Since the cold atom gravity gradiometer needs to cool and trap two groups of cold atoms synchronously, and the preparation of each group of cold atoms usually needs 6 optical fibers to provide 6 beams of cooling light, the cold atom gravity gradiometer usually needs to use 12 optical fibers to provide 12 beams of cooling laser. If the raman laser and the probe laser required for atomic interference are taken into consideration, a larger number of optical fibers are also required. The polarization maintaining performance, the coupling efficiency, the temperature drift characteristic and other performances of different optical fibers are slightly different, so that the balance of the polarization and the intensity of all cooling light is difficult to ensure when the environmental conditions change, the common-mode noise suppression capability of the cold atom gravity gradiometer is influenced, and the measurement accuracy and the environmental adaptability of the cold atom gravity gradiometer are reduced. Meanwhile, the use of more optical fibers increases the complexity of the system, and is not favorable for the engineering and miniaturization of the cold atom gravity gradiometer. The existing single-beam atom cooling trapping scheme has the problems of low cooling light utilization efficiency, low atom loading speed and the like.

Disclosure of Invention

Based on the above description, the invention provides a double-radical synchronous cooling and trapping system using a single beam, so as to solve the technical problems of high system complexity, low cooling light utilization efficiency, low atom loading speed and the like in the conventional atom cooling and trapping scheme in the cold atom gravity gradiometer.
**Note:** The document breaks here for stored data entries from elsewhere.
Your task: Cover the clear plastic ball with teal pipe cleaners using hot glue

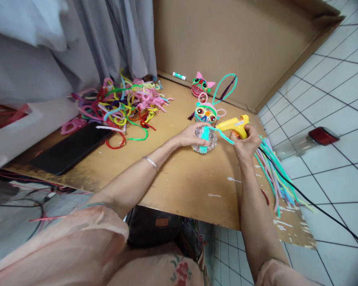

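My left hand is closed on a clear, round, ridged plastic piece with turquoise pipe cleaner wound around its middle. A loose end of the turquoise pipe cleaner sticks out to the right. In my right hand is a yellow glue gun, gripped by its handle, with the nozzle pointing left near the top of the wound strip. Whether the nozzle touches it I cannot tell. Just behind stands a decorated animal face with big eyes; a second, pink-eared face sits farther back.
A tangled heap of colored pipe cleaners lies at the left, beside a black tablet-like slab. Straight pipe cleaners lie along the right edge. A glue stick rests by the cardboard wall. A black cord trails right.
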`<state>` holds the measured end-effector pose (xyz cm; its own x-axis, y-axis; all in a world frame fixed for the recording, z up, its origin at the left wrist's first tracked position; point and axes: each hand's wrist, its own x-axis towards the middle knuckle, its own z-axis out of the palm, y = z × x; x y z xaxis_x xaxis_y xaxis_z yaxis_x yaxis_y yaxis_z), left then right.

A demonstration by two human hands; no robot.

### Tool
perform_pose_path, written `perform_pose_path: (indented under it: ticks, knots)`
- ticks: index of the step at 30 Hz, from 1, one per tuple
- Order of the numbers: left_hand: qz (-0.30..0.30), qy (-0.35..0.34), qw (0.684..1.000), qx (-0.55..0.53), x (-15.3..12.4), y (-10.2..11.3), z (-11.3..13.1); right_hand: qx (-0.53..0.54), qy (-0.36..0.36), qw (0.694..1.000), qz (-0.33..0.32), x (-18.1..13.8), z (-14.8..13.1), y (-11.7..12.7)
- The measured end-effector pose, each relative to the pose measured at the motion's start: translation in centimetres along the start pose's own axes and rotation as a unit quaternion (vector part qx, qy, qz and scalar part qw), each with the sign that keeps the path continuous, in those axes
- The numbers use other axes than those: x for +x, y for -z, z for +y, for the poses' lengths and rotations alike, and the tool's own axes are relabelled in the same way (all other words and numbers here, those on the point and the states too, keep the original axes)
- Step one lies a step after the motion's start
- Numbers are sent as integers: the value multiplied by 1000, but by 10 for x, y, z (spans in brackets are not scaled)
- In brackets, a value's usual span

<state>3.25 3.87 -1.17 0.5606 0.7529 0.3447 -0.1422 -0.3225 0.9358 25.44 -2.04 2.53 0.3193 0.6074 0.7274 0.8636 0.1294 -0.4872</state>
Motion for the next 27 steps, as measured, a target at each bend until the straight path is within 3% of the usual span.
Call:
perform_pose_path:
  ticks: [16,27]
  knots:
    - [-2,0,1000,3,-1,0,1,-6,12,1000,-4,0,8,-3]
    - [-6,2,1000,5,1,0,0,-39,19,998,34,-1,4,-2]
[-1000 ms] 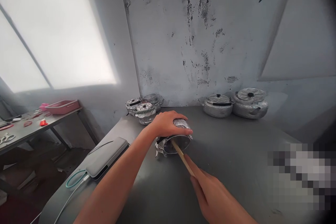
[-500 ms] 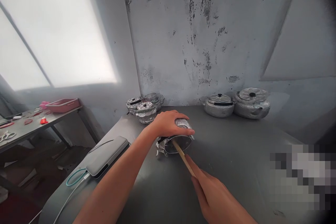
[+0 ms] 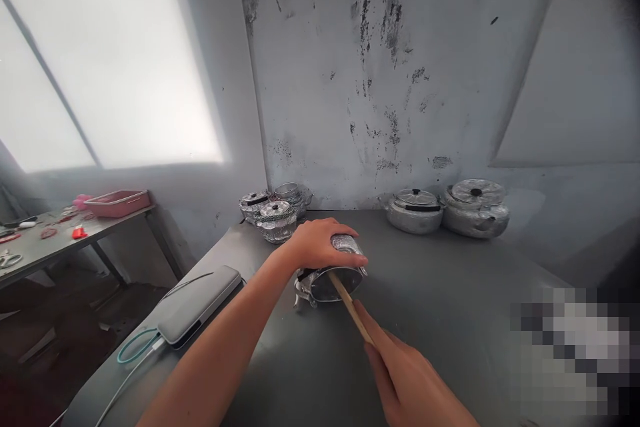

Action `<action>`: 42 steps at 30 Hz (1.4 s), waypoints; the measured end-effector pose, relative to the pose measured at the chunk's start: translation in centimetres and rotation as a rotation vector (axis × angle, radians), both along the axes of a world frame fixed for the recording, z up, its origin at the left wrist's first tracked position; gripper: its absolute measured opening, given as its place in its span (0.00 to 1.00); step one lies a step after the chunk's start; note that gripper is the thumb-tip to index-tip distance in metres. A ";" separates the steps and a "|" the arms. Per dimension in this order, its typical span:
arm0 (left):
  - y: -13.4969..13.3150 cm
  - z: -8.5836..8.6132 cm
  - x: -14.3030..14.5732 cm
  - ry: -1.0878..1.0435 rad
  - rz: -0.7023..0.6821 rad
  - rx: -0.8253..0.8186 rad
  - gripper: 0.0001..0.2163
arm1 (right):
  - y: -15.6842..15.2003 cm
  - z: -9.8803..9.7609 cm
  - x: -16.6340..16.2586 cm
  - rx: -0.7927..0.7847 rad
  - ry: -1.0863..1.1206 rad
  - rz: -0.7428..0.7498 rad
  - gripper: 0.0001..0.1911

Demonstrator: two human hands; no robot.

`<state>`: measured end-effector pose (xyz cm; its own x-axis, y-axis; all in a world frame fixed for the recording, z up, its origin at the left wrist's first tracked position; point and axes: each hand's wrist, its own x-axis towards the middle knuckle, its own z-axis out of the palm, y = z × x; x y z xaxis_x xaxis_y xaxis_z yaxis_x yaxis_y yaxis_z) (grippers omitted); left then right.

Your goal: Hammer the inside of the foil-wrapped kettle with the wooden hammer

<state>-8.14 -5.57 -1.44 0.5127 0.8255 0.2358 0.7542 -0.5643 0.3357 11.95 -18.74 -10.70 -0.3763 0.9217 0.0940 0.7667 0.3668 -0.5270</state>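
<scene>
Stained wall (image 3: 310,80) backs the grey bench (image 3: 425,313). Small silver pots (image 3: 277,227) stand just beyond the left hand (image 3: 325,247); two lidded pots (image 3: 414,219) stand farther off, beyond it and to its right.

Position: the open pot (image 3: 323,289) lies directly under the left hand, tipped, mouth toward the right hand (image 3: 395,360).

Left hand: clamped over the open pot, thumb near the rim. Right hand: closed around a wooden stick (image 3: 347,300), which reaches into the mouth; its tip is hidden.

Technique: press down firmly with the left hand, since a tipped pot could roll. Set the thumb clear of the stick. Guide the stick with short, even movements; a hard thrust could dent the side. Leave the grey case (image 3: 200,310), left of the left forearm, undisturbed.
</scene>
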 end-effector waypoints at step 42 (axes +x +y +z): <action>-1.1 1.0 0.2 0.036 -0.152 -0.090 0.33 | 0.7 1.0 1.3 0.041 -0.135 0.041 0.18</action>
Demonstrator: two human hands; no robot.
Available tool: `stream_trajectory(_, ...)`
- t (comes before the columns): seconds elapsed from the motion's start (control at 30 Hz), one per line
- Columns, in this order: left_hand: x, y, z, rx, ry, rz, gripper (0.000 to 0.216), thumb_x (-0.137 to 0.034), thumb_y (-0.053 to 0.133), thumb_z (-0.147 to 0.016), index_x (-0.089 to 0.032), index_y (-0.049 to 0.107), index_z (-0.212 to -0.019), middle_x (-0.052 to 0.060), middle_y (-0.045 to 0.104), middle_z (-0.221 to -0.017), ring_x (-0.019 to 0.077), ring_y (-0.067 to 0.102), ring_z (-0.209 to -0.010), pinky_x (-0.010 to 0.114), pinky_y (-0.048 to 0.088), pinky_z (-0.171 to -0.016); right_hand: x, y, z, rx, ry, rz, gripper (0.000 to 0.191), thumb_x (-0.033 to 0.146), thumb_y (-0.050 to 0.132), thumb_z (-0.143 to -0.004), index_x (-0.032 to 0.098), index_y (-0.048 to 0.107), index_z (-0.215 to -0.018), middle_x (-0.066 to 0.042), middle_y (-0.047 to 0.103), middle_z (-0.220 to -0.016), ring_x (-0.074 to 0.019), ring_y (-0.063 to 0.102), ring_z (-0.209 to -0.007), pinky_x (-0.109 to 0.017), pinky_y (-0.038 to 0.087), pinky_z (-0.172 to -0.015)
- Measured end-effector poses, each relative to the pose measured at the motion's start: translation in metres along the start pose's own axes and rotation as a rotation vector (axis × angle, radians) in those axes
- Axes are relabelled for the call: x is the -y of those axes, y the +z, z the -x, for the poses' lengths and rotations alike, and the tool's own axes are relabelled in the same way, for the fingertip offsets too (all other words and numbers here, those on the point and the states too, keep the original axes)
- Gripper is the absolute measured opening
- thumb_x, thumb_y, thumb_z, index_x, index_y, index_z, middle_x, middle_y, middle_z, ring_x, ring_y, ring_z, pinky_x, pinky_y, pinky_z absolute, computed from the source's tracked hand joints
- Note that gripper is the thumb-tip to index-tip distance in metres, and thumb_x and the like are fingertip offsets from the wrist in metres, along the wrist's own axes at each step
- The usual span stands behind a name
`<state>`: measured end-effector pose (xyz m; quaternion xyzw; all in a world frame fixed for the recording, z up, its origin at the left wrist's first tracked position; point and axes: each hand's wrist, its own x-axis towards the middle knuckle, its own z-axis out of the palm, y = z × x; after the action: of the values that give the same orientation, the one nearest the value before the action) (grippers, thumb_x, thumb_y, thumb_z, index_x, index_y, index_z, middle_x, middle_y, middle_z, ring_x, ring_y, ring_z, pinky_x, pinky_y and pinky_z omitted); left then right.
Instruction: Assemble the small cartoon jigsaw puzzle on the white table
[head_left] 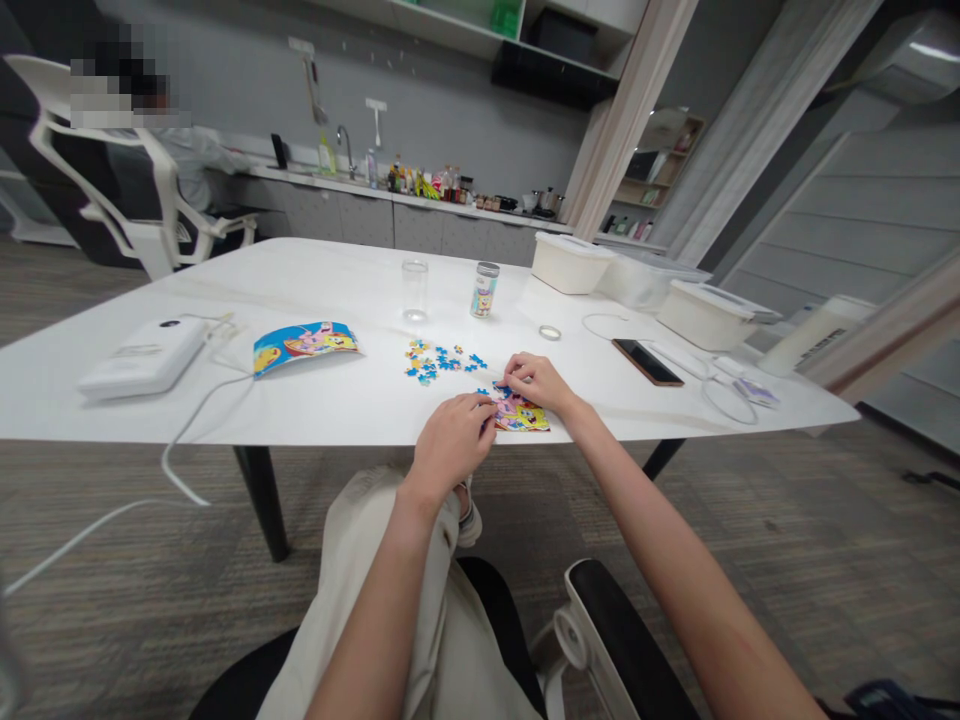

The technical scheme for solving the technical problems is as follows:

a double-radical synchronous cooling and trapping system using a single beam comprises a cooling light emitting assembly, a vacuum cavity and an atom cooling and trapping assembly;

the cooling light emitting assembly is used for emitting circularly polarized incident cooling light, and the incident cooling light can be emitted from the first end of the vacuum cavity along the incident direction;

the atom cooling and trapping assembly comprises two laser intersection point generating units, a laser retro-reflecting unit and two gradient magnetic field generating units, wherein the two laser intersection points are generated to be in single-staggered distribution and are arranged inside the vacuum chamber at intervals along a laser incidence direction, the laser retro-reflecting unit is arranged at the second end of the vacuum chamber, the laser intersection point generating units can enable the outer parts of incident cooling light to vertically intersect on a plane perpendicular to the incidence direction, the laser retro-reflecting unit can enable the middle part of the incident cooling light to reflect along the opposite direction of the incidence direction, and the two gradient magnetic field generating units are arranged inside the vacuum chamber at intervals along the incidence direction and correspond to the two laser intersection point generating units so as to generate gradient magnetic fields at the intersection points of the two cooling light.

On the basis of the technical scheme, the invention can be further improved as follows.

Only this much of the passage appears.